Consiglio di Stato, Sez. III – Sentenza del 6 marzo 2018 n. 1455 – Pres. Frattini – Est. Calderoni
Appalto di forniture – Accordo Quadro – Contratto normativo – Contratti esecutivi – Durata
L’accordo quadro di cui all’art. 59 del D.Lgs. 163/2006 (ora previsto dall’art. 54 del D.Lgs. 50/2016) concluso tra una stazione appaltante e uno o più operatori economici, è ascrivibile alla categoria dei “contratti normativi” e non dev’essere confuso con i futuri “contratti esecutivi” stipulati tra altri soggetti (singole Amministrazioni diverse dalla stazione appaltante e operatori assegnatari dell’accordo quadro).
Più precisamente, l’accordo quadro costituisce un contratto normativo alle cui condizioni si dovranno adeguare i futuri contratti “esecutivi” (in numero non predeterminabile) che gli assegnatari dei contratti quadro andranno a stipulare con le singole Amministrazioni richiedenti, entro il limite economico costituito dalla quota parte di rispettiva assegnazione.
L’accordo quadro, dunque, rileva ed esaurisce la propria funzione nella fase genetica dei contratti stipulati in attuazione del medesimo.

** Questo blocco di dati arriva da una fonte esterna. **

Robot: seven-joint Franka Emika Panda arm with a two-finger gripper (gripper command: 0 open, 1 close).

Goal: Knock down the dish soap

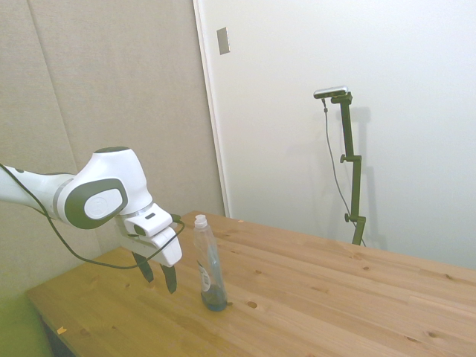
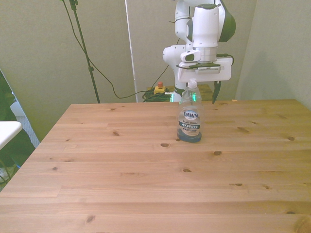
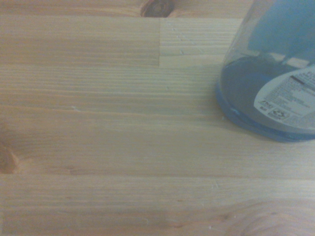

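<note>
Broadly, a wooden table (image 2: 121, 170) of knotted pale planks fills the scene, and it carries only one loose thing. Over its far edge hangs the white arm (image 1: 97, 197), its wrist bent down so that the gripper (image 1: 158, 274) points at the boards just behind the dish soap (image 2: 190, 114).

In the side view the two dark fingers (image 1: 171, 278) stand apart with a clear gap between them and nothing held; they hover above the wood, close beside the bottle but not touching it.

The dish soap stands upright on its base, nearer the table's far edge than its near one and a little toward the front view's right of the middle. It is a tall slim clear bottle with a white cap (image 2: 192, 82) and a pale label (image 2: 190, 118) facing the front camera.

Inside, a shallow pool of blue liquid (image 1: 214, 299) sits at the very bottom; the rest of the bottle looks empty. The wrist view shows that blue base (image 3: 268, 105) resting flat on the planks.
</note>
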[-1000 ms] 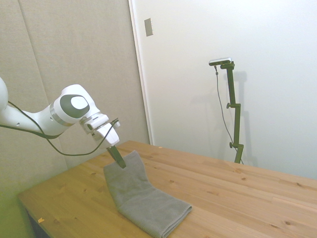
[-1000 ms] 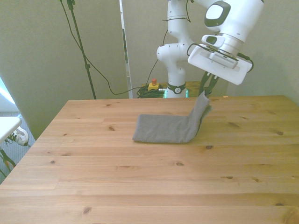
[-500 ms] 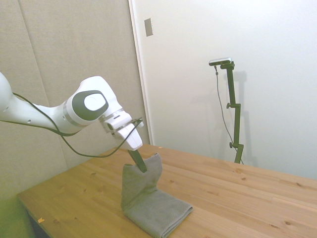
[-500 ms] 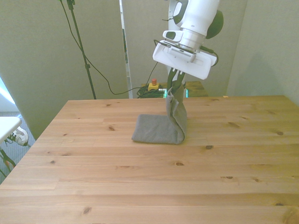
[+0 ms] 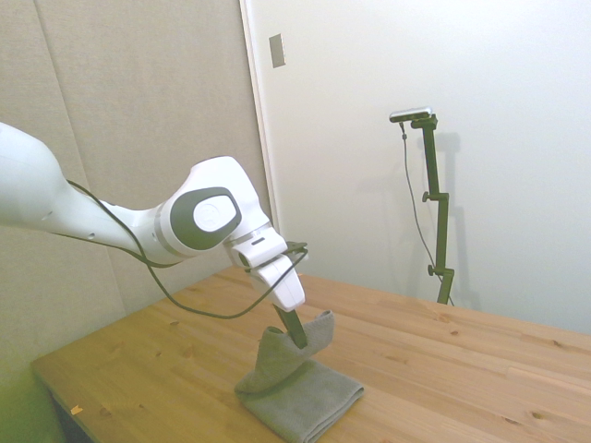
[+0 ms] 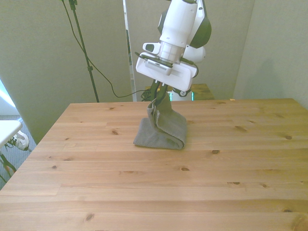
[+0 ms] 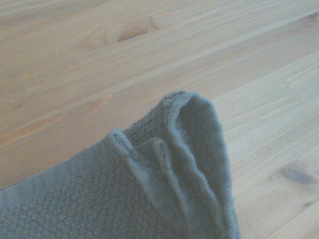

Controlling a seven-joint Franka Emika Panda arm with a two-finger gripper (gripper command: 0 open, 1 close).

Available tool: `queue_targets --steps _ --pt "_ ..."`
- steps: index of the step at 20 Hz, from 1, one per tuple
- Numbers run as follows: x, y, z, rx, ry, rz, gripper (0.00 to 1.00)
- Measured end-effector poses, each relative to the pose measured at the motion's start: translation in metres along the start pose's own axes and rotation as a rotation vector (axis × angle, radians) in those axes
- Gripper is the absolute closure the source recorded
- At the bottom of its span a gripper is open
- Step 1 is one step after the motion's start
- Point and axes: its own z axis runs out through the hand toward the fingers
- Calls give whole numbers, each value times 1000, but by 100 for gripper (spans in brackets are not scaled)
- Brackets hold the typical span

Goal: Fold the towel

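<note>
The grey terry towel (image 6: 163, 129) lies on the wooden table (image 6: 154, 192), with one end lifted and doubled back over the part that rests flat. My gripper (image 6: 157, 97) is shut on that lifted end, a little above the lower layer. In the side view the towel (image 5: 300, 392) forms a low hump under the gripper (image 5: 298, 341). Seen from the wrist, the held end of the towel (image 7: 164, 184) shows several stacked hemmed layers above bare wood.
A dark stand with a hanging cable (image 6: 84, 53) rises behind the table at the front view's left. The arm's base (image 6: 180, 91) stands behind the far edge. Bare wood (image 5: 462, 369) surrounds the towel.
The gripper has carried the lifted towel end toward the front view's left and lower, so the upright flap now leans over the flat part.
</note>
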Motion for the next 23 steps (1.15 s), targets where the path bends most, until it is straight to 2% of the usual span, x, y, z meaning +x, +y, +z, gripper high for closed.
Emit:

Da questa distinzione giuridica, ne discende, altresì, anche una precisa distinzione cronologica quanto alla rispettiva validità temporale dei due tipi di accordo.
Nel caso di specie, il Consiglio di Stato ha respinto il ricorso in appello proposto da un concorrente in una procedura di gara ristretta finalizzata alla stipulazione di un accordo quadro per la fornitura di protesi ortopediche e cemento.
In particolare, il Giudice amministrativo non ha ritenuto fondata la censura mossa dal concorrente circa una presunta violazione del termine quadriennale di durata dell’accordo quadro (previsto dall’art. 59, comma 9, del D. Lgs. 163/2006) rispetto alla previsione della lex specialis, che nella specie, fissava in cinque anni la durata dei contratti di fornitura emessi sulla base degli atti di adesione.
Ciò sul presupposto secondo cui la durata dei contratti esecutivi ha un rilievo autonomo rispetto alla durata degli accordi quadro, con la conseguenza che una cosa è la durata dell’accordo quadro e altra e diversa cosa è la durata dei contratti esecutivi, senza possibilità alcuna di confusione/commistione tra le due.